Critique parue en avril 2021 dans Bifrost n° 102

Publié en 1993, Le Marteau de Dieu est une version étendue d’une nouvelle parue dans le magazine Time l’année précédente. Et le moins que l’on puisse dire est que le procédé est douloureusement visible et maladroit ! L’intri­gue est supposée parler de la menace vitale que constitue Kali, un astéroïde détecté en 2109 par le programme de surveillance Spaceguard (un postulat de base qui rappelle celui de Ren­dez-vous avec Rama, ce à quoi il convient d’a­jouter deux éléments recyclés de 2001 et 2010), ainsi que de la mission menée par le capitaine Singh pour le dévier de sa trajectoire, mais le roman débute en nous parlant du passé du protagoniste, l’astéroïde n’étant abordé, quand on y pense, que de façon pres­que marginale durant les deux premières parties du livre. Il faut même attendre plus du tiers pour que l’histoire de la découverte de Kali soit relatée. On a la nette impression que l’astéroïde n’est pas le principal sujet de l’ouvrage, un comble !

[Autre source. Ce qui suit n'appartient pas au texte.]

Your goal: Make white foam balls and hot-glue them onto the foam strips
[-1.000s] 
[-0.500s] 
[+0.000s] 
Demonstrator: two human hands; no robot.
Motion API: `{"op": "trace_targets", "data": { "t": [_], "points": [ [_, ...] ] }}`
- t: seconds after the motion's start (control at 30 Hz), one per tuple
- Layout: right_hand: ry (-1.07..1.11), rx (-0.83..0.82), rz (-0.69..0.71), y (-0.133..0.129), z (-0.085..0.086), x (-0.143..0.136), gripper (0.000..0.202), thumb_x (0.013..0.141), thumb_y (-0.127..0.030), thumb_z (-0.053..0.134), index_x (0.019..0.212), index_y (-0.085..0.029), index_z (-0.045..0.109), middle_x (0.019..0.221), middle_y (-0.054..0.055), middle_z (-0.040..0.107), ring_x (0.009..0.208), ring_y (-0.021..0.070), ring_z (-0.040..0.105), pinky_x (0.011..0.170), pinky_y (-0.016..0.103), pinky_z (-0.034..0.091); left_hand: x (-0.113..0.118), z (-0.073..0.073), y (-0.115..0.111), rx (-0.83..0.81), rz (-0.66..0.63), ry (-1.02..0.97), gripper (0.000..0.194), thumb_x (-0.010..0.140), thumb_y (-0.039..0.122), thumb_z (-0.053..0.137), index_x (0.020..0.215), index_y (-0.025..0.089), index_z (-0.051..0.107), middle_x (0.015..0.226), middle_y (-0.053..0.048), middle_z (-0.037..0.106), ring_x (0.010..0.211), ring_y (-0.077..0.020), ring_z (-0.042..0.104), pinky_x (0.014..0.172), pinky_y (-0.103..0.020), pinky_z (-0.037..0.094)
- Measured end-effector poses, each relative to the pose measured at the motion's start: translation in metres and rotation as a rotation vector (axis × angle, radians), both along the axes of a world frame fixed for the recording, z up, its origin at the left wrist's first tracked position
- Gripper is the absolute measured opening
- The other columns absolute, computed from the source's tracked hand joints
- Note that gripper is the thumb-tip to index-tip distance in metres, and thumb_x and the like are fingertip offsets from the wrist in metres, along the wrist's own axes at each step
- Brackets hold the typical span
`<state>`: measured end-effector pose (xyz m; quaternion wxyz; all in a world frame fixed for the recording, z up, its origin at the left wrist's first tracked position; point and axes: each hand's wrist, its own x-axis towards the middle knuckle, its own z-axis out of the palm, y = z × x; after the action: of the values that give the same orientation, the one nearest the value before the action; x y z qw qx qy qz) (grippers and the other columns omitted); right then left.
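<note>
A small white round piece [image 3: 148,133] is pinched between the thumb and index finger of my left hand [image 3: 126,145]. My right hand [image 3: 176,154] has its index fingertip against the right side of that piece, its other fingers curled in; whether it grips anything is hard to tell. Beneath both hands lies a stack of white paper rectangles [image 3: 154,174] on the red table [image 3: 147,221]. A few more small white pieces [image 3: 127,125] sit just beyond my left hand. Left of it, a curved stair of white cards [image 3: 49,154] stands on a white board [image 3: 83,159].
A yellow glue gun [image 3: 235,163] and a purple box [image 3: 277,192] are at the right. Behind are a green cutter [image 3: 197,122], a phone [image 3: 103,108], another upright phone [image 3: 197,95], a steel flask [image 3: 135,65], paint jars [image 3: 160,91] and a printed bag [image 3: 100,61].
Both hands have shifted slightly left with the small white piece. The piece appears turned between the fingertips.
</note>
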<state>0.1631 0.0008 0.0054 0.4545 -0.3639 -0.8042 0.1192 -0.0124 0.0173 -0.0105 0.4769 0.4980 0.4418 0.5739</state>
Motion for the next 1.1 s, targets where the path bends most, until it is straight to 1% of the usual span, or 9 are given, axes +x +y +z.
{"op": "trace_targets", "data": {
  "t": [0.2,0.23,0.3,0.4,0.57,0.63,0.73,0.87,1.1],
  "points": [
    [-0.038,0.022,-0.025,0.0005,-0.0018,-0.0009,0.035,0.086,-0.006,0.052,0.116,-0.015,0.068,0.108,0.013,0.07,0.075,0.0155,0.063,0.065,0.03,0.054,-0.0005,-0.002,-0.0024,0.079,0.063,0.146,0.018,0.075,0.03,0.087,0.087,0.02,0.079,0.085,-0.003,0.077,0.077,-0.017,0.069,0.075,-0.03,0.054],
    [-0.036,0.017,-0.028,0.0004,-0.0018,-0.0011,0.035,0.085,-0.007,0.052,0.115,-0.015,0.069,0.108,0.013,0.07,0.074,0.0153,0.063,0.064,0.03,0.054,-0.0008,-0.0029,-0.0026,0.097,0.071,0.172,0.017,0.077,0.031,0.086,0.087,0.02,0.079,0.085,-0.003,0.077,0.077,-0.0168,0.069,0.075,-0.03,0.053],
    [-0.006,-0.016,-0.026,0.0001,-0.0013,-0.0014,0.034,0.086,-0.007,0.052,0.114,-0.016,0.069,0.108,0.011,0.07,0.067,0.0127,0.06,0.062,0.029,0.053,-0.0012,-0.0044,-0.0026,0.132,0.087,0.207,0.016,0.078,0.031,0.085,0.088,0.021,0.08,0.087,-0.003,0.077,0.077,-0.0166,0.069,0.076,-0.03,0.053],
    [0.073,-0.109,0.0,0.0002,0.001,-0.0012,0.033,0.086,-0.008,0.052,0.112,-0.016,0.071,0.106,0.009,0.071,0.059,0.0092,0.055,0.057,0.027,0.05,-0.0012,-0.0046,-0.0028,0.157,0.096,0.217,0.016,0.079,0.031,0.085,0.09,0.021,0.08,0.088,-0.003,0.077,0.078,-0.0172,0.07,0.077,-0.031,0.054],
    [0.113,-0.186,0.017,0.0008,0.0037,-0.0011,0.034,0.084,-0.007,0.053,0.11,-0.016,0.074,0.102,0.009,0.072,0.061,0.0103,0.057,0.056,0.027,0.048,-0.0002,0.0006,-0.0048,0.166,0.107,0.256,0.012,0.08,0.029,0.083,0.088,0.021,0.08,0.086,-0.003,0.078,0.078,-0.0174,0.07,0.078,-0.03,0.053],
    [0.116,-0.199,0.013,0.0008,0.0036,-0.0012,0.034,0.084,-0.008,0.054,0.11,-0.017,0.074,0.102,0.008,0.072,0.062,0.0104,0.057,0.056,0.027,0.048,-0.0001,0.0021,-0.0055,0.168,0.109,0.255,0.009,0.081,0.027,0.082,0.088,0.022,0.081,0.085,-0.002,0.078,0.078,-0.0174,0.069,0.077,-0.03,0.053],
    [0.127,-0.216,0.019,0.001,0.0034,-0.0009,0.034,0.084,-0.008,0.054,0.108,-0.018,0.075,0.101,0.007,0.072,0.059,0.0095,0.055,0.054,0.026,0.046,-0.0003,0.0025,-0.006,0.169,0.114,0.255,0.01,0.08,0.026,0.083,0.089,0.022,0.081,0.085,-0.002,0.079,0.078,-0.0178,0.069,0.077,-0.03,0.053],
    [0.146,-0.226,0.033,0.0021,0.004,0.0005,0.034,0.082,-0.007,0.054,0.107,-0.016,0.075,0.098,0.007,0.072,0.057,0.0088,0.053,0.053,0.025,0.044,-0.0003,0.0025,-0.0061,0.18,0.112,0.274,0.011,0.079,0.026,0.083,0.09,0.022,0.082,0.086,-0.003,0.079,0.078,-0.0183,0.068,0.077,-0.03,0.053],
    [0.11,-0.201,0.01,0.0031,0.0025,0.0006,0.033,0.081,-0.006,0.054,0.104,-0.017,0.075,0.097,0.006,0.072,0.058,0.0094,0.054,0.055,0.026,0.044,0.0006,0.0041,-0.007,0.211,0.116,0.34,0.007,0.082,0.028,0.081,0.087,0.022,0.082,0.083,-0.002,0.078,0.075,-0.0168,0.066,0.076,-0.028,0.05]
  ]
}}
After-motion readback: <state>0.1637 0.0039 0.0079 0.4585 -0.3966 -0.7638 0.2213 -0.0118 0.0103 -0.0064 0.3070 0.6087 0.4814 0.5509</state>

Pendant ce temps, l’auteur s’étend à n’en plus finir sur l’existence (peu passionnante) de son protagoniste, et tente de nous dépein­dre les changements sociétaux, technologiques ou autres qui ont eu lieu au XXIe siècle et au début du XXIIe. C’est un échec : ce qui n’est pas du cent fois vu, en mieux qui plus est, chez Clarke ou d’autres, nécessite parfois un considérable degré de suspension de l’incrédulité, comme avec l’hypothèse de départ, rien moins qu’absurde, de la formation d’un syncrétisme chrétien/islamique. Ce qui est d’autant plus grave qu’il a un certain rôle à jouer dans l’intrigue ! Les parties consacrées à l’astéroïde sont d’une faiblesse intolérable pour un auteur de hard-SF du calibre de Clarke, sans compter une absence quasi-totale de dramaturgie inacceptable dans ce genre de SF apocalyptique (les pro­blèmes se règlent pratiquement aussi vite qu’ils apparaissent !).

La structure inutilement bavarde et aérée de l’ensemble se conjugue à un patchwork de chapitres n’ayant rien à voir avec ceux qui forment l’intrigue principale et insérés n’importe comment entre eux. Avec la faiblesse de tous les aspects traités, cela aboutit à un roman dispensable, surtout chez un romancier tel que Clarke, qui a produit tant d’autres livres intéressants voire incontournables. Et ce d’autant plus que dans la thématique de l’astéroïde tueur, d’autres (à com­mencer par Benford et Rostler avec Shiva le destructeur, dont on se demande d’ail­leurs si Clarke ne s’en est pas inspiré) ont fait bien mieux.